- _REQUIRED ACTION_:
Given the listing below, write out exactly the lines starting with the line that has "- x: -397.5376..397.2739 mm" and going on through the line that has "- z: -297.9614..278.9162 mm", both kept.

- _DATA EXTRACT_:
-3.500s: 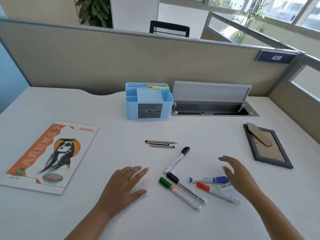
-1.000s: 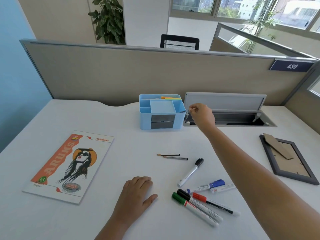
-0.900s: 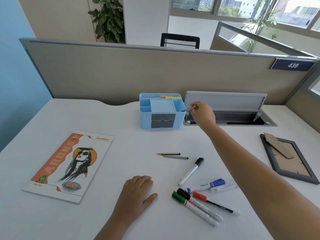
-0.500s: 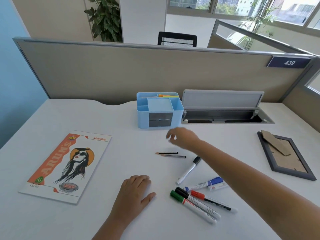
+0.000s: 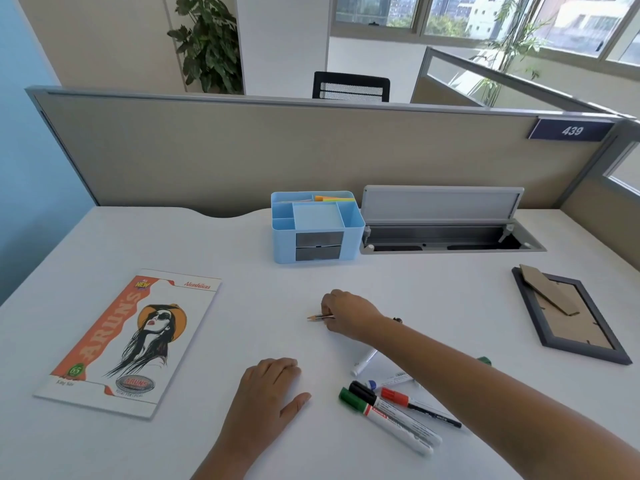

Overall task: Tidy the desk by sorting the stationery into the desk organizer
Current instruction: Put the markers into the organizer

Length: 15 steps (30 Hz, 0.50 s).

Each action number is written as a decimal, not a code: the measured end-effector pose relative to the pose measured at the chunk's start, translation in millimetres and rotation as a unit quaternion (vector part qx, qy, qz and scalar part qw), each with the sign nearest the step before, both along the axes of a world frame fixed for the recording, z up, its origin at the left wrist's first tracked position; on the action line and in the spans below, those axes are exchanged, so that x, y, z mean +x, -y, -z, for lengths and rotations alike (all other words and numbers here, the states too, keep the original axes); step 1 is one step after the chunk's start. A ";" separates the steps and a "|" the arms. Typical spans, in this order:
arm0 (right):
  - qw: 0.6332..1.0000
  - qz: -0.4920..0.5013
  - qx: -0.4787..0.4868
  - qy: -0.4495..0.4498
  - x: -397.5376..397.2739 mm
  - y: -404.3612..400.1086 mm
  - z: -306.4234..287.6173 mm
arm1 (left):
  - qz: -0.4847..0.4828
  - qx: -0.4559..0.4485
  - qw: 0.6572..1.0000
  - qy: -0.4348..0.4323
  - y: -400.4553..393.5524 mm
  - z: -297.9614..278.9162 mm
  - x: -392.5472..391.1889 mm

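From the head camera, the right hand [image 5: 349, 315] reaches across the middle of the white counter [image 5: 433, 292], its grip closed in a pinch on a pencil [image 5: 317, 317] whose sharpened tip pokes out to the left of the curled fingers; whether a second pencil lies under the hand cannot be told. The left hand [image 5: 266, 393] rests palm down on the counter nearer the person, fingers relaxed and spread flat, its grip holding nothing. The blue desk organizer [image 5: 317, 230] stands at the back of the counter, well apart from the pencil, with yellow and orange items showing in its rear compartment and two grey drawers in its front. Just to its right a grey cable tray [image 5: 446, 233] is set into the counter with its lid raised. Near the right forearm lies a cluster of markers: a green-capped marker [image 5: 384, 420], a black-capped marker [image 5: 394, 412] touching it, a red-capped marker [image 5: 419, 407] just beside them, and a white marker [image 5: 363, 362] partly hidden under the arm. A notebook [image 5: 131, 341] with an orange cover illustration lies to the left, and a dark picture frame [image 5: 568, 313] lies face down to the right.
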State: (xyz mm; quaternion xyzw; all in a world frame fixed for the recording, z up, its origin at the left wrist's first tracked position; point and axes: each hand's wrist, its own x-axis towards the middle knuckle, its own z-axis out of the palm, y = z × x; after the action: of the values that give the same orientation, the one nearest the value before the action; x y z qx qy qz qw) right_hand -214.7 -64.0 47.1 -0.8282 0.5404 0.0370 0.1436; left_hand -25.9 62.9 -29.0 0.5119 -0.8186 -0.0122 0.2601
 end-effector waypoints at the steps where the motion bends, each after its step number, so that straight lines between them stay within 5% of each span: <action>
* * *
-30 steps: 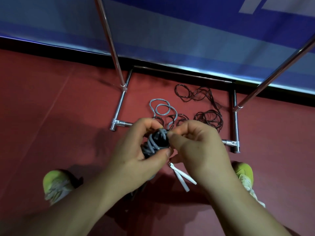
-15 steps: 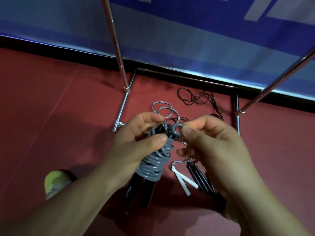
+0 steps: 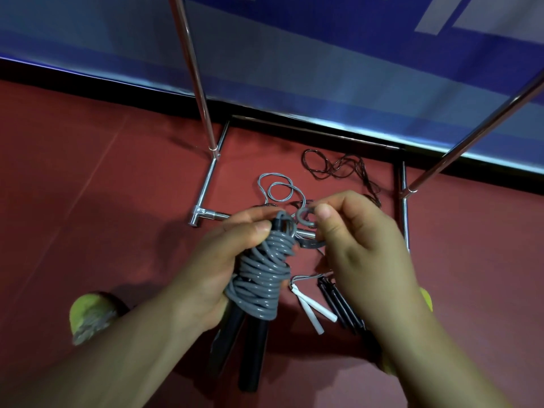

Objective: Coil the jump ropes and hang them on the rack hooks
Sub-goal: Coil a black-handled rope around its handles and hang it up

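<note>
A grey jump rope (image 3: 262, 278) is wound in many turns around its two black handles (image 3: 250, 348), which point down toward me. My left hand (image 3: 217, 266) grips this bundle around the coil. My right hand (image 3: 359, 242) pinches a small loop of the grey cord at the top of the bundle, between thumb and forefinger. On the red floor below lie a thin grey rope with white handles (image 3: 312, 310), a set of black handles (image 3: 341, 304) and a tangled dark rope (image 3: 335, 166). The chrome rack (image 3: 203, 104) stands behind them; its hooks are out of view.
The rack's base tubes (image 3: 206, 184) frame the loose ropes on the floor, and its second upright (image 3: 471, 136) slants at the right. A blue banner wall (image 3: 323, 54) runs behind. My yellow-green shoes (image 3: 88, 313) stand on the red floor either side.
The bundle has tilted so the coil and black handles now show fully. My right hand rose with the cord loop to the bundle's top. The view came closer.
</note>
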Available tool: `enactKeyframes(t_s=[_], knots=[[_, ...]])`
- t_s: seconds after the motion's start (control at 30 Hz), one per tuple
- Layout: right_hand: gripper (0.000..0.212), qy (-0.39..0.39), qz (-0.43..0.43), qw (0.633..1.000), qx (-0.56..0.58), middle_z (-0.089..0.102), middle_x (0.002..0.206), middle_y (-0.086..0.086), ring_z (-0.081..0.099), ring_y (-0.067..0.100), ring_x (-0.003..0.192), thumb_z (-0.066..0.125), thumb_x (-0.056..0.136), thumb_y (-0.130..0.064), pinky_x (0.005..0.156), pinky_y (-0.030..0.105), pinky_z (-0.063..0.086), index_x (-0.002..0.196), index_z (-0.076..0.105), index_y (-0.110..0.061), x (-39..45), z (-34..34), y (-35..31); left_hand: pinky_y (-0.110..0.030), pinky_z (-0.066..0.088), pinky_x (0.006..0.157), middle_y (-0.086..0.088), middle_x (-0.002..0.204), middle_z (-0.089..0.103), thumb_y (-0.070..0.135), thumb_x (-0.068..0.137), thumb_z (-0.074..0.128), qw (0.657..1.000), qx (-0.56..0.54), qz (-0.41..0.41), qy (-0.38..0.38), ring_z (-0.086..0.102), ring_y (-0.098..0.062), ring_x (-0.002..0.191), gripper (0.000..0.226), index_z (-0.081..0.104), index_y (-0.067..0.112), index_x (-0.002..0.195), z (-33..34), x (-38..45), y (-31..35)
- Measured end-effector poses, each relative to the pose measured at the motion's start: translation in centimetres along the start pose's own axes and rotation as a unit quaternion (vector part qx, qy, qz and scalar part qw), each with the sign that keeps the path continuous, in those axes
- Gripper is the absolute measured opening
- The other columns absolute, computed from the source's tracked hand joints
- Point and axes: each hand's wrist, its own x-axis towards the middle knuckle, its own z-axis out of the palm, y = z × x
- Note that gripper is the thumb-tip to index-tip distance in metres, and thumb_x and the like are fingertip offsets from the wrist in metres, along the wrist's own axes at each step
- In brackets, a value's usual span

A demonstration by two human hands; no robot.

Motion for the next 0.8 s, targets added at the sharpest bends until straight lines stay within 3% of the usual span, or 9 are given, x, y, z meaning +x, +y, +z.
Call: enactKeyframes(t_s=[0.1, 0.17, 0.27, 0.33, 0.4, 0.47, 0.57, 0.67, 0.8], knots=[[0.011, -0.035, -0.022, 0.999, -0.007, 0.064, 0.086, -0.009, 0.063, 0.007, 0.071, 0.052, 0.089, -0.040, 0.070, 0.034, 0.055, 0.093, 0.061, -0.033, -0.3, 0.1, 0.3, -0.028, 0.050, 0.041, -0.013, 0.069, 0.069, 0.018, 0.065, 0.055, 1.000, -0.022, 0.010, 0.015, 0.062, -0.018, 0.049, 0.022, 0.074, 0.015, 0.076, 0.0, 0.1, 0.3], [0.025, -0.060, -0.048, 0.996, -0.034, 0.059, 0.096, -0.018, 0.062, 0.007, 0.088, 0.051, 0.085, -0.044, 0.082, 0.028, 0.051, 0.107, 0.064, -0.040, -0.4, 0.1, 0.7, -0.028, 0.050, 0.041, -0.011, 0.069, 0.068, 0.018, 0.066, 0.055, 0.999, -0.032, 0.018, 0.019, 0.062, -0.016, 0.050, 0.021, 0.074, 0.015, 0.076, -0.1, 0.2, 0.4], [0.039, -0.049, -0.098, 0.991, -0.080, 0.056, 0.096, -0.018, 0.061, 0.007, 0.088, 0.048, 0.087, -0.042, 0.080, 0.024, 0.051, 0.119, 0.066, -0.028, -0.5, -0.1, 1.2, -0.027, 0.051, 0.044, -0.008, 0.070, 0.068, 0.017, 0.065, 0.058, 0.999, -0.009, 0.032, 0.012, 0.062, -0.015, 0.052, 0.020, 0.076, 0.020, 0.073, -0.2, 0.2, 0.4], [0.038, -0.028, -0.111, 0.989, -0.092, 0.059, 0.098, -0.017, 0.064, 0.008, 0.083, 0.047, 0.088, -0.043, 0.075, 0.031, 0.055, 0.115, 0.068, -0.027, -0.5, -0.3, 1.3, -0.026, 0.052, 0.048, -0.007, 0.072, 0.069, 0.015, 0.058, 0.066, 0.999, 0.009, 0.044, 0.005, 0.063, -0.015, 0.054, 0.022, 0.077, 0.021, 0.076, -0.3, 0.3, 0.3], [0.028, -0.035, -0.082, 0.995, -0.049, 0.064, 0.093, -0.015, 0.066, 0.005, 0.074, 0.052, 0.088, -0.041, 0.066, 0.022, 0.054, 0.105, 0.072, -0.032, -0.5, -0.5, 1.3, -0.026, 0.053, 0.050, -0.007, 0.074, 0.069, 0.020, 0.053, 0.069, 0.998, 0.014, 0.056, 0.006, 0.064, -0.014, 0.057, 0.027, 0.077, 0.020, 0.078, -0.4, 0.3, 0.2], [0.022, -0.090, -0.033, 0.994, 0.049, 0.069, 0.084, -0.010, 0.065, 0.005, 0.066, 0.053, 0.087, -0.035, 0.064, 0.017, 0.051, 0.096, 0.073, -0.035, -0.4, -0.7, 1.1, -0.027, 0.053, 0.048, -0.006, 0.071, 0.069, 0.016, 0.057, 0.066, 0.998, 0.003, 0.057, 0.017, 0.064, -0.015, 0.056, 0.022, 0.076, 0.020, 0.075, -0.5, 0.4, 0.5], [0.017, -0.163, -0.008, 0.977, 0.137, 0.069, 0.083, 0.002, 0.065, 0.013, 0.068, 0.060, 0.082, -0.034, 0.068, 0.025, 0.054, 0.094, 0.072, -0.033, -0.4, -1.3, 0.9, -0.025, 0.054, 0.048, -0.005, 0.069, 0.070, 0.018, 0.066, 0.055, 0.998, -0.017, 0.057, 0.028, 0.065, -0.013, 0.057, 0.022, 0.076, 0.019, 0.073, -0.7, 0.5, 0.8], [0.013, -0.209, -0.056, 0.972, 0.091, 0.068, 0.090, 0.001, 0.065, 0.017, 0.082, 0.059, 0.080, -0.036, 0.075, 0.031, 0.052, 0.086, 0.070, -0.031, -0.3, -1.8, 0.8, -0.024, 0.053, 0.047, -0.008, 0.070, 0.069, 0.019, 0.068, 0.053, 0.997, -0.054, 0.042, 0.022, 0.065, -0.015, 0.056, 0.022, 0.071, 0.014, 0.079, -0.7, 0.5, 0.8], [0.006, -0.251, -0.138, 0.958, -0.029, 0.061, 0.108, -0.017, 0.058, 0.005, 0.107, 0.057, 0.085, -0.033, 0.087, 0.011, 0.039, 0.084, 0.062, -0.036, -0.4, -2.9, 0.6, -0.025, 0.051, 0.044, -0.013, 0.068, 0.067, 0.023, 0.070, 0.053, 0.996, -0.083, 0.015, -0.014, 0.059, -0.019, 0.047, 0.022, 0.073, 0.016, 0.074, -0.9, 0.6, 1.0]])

- _ANSWER BOX_:
  - x: -397.5376..397.2739 mm
  - y: -404.3612..400.1086 mm
  - z: -306.4234..287.6173 mm
arm1 (left):
  - qz: -0.4847..0.4828
  - qx: -0.4559..0.4485
  - qw: 0.6572..1.0000
  - qy: -0.4348..0.4323
  - y: -400.4553..393.5524 mm
  - z: -297.9614..278.9162 mm

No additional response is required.